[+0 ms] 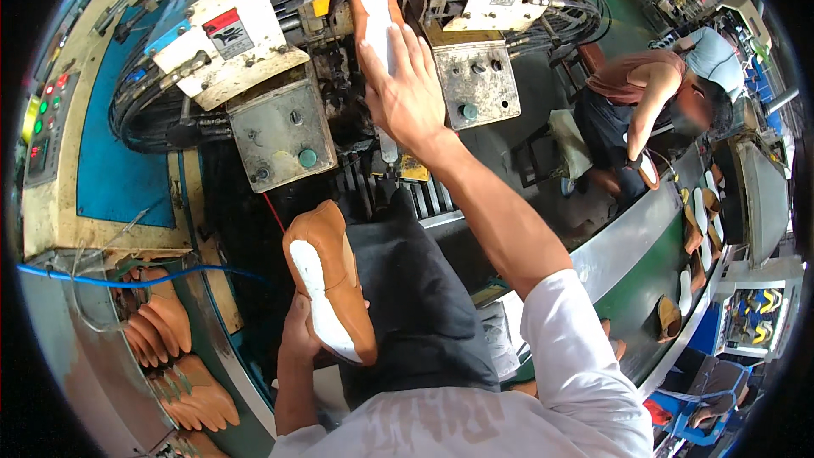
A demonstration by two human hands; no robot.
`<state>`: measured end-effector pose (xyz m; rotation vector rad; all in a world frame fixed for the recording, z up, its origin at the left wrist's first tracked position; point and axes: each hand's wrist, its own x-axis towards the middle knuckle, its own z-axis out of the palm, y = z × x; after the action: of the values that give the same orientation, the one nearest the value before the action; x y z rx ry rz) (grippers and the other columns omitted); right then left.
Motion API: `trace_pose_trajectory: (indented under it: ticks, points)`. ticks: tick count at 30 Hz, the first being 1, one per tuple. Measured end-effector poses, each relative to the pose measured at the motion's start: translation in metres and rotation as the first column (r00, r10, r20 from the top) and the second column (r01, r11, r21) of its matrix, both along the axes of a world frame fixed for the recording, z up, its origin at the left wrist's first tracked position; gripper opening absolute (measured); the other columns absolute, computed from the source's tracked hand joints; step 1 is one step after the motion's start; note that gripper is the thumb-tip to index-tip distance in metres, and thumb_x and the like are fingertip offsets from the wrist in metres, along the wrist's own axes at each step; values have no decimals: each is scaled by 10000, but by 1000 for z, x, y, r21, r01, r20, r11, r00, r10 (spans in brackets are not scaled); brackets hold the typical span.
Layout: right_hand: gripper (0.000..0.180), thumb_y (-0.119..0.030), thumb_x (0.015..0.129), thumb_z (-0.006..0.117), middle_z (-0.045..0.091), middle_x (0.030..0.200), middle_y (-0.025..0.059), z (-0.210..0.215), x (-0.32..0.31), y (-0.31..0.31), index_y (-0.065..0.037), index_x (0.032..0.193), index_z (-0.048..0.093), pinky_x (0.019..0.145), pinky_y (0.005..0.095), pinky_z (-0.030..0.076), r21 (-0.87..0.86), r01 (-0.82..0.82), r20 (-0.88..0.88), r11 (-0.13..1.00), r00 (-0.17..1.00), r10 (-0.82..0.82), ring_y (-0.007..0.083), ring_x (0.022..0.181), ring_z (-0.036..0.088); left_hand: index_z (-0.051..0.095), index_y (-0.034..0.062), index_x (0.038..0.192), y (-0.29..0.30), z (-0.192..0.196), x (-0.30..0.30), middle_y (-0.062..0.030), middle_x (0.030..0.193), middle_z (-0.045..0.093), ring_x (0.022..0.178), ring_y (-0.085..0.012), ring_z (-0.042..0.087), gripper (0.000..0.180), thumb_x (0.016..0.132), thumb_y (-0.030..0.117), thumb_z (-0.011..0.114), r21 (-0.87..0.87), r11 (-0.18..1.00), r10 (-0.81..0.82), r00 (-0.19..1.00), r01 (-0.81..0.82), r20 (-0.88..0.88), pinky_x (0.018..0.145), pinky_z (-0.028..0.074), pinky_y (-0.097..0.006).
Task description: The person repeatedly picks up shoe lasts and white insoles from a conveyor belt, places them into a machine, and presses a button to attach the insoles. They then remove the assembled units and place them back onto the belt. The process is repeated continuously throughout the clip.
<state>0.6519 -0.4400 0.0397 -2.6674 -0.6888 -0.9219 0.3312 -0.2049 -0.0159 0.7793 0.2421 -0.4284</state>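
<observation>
My right hand reaches up and forward, its palm and fingers pressed on a tan shoe upper with a white insole that sits in the middle of the machine. My left hand is low near my lap and grips a second tan shoe upper from underneath, white insole facing up, toe pointing away from me. The fingers of the left hand are mostly hidden behind that shoe.
The machine has two grey metal plates with green buttons, hoses and a control panel at left. A rack of tan shoes stands lower left. Another person works at a conveyor carrying shoes on the right.
</observation>
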Motion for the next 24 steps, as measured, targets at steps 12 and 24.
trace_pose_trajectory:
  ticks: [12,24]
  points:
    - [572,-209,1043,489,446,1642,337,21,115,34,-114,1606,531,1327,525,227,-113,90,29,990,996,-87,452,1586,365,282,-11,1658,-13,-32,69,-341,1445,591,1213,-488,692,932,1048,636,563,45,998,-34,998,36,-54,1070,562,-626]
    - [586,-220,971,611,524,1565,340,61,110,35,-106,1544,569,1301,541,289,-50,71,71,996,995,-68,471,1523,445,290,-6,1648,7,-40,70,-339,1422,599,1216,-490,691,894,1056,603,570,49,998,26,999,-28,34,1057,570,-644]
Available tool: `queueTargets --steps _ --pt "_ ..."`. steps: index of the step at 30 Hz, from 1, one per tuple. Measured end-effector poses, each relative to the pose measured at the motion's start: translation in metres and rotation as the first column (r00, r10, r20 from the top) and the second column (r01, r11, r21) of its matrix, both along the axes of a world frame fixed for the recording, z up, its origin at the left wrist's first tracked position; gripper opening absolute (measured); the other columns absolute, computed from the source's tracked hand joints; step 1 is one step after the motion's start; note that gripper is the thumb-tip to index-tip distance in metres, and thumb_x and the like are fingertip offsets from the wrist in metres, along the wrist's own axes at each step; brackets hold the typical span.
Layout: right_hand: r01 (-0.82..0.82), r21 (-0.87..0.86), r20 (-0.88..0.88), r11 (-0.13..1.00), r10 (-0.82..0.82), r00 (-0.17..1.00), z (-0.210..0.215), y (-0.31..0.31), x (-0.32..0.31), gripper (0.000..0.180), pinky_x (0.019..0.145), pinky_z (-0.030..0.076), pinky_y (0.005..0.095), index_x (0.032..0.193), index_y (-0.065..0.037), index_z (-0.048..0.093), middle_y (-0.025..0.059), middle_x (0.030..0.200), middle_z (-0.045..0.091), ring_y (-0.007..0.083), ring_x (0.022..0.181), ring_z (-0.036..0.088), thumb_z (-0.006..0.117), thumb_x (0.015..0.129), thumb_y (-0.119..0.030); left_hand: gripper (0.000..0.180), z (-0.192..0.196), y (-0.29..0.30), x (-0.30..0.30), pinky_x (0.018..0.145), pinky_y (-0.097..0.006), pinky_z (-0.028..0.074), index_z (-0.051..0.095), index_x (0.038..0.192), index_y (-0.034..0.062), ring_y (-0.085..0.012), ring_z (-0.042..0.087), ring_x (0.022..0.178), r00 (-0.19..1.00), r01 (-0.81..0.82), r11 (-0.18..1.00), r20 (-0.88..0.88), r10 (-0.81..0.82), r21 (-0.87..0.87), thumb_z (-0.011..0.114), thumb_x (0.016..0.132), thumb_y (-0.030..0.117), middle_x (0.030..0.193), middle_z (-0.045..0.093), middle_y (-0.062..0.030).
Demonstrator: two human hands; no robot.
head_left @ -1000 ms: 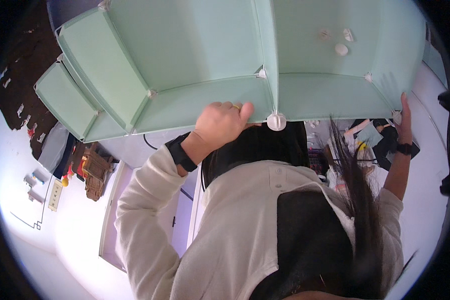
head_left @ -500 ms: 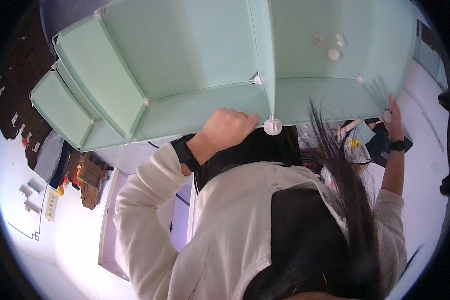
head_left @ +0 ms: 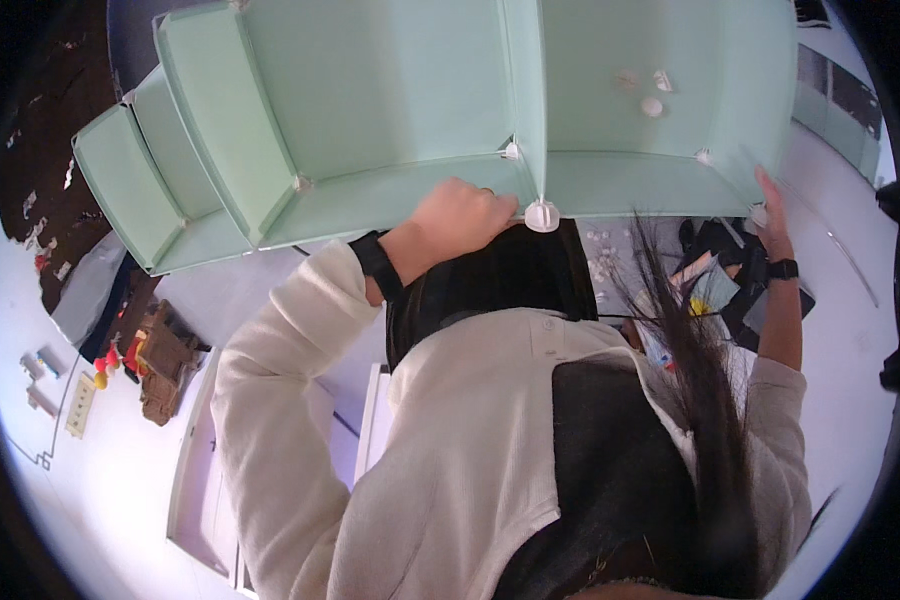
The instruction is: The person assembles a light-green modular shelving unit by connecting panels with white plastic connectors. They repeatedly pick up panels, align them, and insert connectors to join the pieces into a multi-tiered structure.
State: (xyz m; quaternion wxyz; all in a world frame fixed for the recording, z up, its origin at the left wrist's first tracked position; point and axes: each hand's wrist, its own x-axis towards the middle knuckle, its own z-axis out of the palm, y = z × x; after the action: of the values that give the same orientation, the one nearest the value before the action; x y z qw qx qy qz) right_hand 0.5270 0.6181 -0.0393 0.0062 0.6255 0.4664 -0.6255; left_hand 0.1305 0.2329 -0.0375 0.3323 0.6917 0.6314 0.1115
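Observation:
A mint-green cube shelf unit [head_left: 390,90] made of thin panels joined by white round connectors [head_left: 542,215] is in front of me, its open compartments facing me. My left hand [head_left: 460,215], with a black watch on the wrist, is closed over the front edge of a lower panel just left of a connector. My right hand [head_left: 770,205], also with a black wrist band, holds the outer edge of the right side panel with its fingers stretched along it. A few small white pieces [head_left: 652,100] lie inside the right compartment.
A brown bag [head_left: 160,365] and a white power strip [head_left: 78,400] lie on the pale floor at the left. White flat furniture [head_left: 200,480] stands below them. A heap of papers and dark items [head_left: 715,285] sits near my right arm.
The shelf unit and both hands have shifted a little upward and inward in the view. My left hand sits closer to the white connector than before.

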Motion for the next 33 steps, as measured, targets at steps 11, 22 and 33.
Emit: queueTargets --steps 11,22,33 --pt "-0.73 0.402 0.467 0.553 0.562 0.683 0.09 -0.032 -0.123 0.05 0.093 0.047 0.0346 0.121 -0.001 0.061 0.0172 0.112 0.067 0.0267 0.104 0.063 0.065 0.091 -0.041 0.029 0.021 -0.026 0.001 0.076 -0.042 0.051 0.058 0.087 0.0083 -0.0257 0.064 0.09 0.934 -0.345 0.927 -0.039 0.354 0.147 0.072 0.08 0.033 0.087 0.064 -0.0079" --pt "-0.998 -0.048 0.652 -0.044 0.755 -0.065 -0.033 -0.049 -0.235 0.054 0.083 0.052 0.0416 0.11 0.0 0.063 0.0218 0.105 0.067 0.035 0.098 0.065 0.078 0.073 -0.036 0.017 0.03 -0.097 -0.003 0.104 -0.046 0.042 0.069 0.098 0.0118 -0.0216 0.063 0.091 0.701 -0.682 0.631 0.086 0.708 0.371 0.071 0.08 0.012 0.092 0.066 -0.0012" --pt "-0.984 -0.036 0.585 -0.172 0.795 -0.16 -0.059 -0.05 -0.222 0.044 0.08 0.053 0.0414 0.107 -0.001 0.067 0.0181 0.098 0.068 0.033 0.09 0.066 0.075 0.071 -0.026 0.017 0.034 -0.097 0.019 0.099 -0.045 0.047 0.067 0.095 0.0068 -0.0255 0.063 0.091 0.483 -0.835 0.379 0.202 0.852 0.399 0.069 0.079 0.002 0.094 0.066 -0.0048"
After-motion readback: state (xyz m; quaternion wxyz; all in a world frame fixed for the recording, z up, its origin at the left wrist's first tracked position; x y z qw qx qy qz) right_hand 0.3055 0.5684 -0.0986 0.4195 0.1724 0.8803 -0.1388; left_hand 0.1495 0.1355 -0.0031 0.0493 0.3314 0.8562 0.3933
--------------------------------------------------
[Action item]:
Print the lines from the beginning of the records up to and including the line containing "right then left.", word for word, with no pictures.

[Final answer]:
[+0 ms] 
A demonstration by two human hands; no robot.
`<state>`: measured end-effector pose (xyz m; rotation vector rad; all in a world frame fixed for the recording, z up, its origin at the left wrist's first tracked position; point and axes: each hand's wrist, its own x-axis towards the middle knuckle, its own z-axis out of the palm, y = z × x; after the action: of the values that give the same orientation, the one nearest the value before the action; x y z rx ry rz) (grippers and the other columns omitted); right then left.

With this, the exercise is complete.